Why I Wear Jordans in the Great Outdoors

Air Date: Week of

CJ Goulding has only ever owned one pair of Air Jordans – a status symbol to some African-Americans -- but he’s not too concerned with keeping them pristine. (Photo: Cherish, Flickr CC BY-ND 2.0)

Some stereotypes about who can be “outdoorsy” can leave people of color out, so environmental educator CJ Goulding actively and creatively works to encourage young people of color to feel that they belong in the outdoors, too. CJ Goulding speaks with Host Steve Curwood about how his Air Jordan “Bred' 11 sneakers help him link young people of color to the great outdoors.


CURWOOD: A lot of backpackers wear special hiking boots when they are out on the trail, but not C.J. Goulding. CJ is a Program Manager for the Children and Nature network and when he leads young folks out for a hike C J himself wears basketball sneakers named after Michael Jordan. Here’s an excerpt from his blog on why.
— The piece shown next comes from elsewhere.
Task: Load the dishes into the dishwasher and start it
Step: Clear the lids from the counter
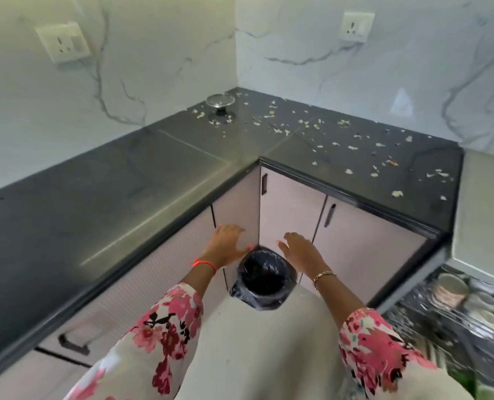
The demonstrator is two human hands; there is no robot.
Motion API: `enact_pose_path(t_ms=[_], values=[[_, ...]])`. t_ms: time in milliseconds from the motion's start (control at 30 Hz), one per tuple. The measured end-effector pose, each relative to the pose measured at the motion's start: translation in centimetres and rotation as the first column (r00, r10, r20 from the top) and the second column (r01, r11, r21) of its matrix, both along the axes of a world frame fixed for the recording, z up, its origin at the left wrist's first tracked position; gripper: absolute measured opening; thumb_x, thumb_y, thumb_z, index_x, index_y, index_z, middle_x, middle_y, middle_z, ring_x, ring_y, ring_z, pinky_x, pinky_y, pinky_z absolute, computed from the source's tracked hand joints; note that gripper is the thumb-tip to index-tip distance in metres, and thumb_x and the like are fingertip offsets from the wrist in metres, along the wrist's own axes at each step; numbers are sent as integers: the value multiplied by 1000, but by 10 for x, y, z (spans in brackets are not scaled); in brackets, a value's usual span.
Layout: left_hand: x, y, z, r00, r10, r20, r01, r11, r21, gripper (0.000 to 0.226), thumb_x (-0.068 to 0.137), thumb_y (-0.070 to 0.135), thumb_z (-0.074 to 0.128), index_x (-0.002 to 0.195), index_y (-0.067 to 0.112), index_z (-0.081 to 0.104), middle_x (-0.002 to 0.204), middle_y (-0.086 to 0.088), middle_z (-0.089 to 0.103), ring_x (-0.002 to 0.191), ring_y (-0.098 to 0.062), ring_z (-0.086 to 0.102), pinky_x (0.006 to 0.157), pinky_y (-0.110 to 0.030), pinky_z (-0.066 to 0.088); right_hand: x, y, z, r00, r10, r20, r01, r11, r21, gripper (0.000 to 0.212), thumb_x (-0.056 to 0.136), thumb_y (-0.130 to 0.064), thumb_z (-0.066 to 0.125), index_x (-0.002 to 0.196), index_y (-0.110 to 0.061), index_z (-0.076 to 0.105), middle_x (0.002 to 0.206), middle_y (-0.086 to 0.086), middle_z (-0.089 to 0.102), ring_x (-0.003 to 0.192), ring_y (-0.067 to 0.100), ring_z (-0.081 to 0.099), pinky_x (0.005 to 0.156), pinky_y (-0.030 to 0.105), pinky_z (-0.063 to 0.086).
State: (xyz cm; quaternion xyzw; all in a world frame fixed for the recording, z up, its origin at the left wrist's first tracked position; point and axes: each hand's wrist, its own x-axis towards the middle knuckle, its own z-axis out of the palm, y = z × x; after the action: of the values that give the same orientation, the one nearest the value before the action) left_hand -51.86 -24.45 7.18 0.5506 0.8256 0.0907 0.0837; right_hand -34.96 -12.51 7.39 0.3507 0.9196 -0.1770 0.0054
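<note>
We see the left grip (228, 241), a bare hand, spread open with straight fingers and holding nothing. Its fingertips lie over a pale cabinet door (237, 209), though we cannot tell whether they touch it. The right grip (299, 249) is likewise open and empty, apart from the left, and the black-lined bin (261, 280) stands on the floor (254, 327) between and just below them. The bin's lower body is hidden by its own rim and bag. It sits tight in the inner corner of the cabinets, with open floor nearer us between the floral sleeves. Above, the dark L-shaped counter (95, 203) carries scattered pale scraps (312, 128) on its right leg. Near the back corner is a glass piece (220, 101) on a dark foot, lid or dish we cannot say. The dishes (449, 290) lie blurred in a wire rack (442, 321) at lower right, cut off by the frame edge and well apart from both grips.
</note>
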Motion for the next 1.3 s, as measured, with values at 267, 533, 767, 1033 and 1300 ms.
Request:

GOULDING: I am an African American natural leader. That phrase is not an oxymoron but it's also not something that you normally see in the environmental world. In the few years that I've been involved in environmental education and connecting people with outdoor spaces, there have been numerous occasions where I'm the only person of color in the program, or the only African American leader. Growing up, there was no one from my neighborhood traveling, hiking, canoeing, or spending time outdoors unless it was a part of a regimented program.

But do not misunderstand the meaning behind that statement. Do not miss my point. I write neither to complain that the outdoor world is an elitist one, nor to lament the disconnect between the world I grew up in and the natural world where I now lay roots. I write to celebrate the amazing opportunity available for me and others like myself to be a bridge between the two worlds.
On my feet as I write our Jordan Bred 11s the only pair of Michael Jordan sneakers I've ever owned in my life. His sneakers are a status symbol in the neighborhood I grew up in, a memento of importance and significance. Unfortunately for some people, they hold higher value than food, books rent, and in some extreme cases, even the life and well being of another individual.

So it makes sense that while facilitating an outdoor youth summit at Harpers Ferry National Park in Virginia, an African American teenage boy stopped me to ask why I was wearing these Bred 11s outdoors. I laughed. I asked him if he had seen anyone who would wear Jordans exploring the outdoors like we were. He said no. Right there, the disconnect between the two circles was evident. And as we looked around, we could see that even there at that event we were in the minority.
I've heard the rallying cry echo, through the trees affirming that the outdoors are for people of all creeds, countries and colors.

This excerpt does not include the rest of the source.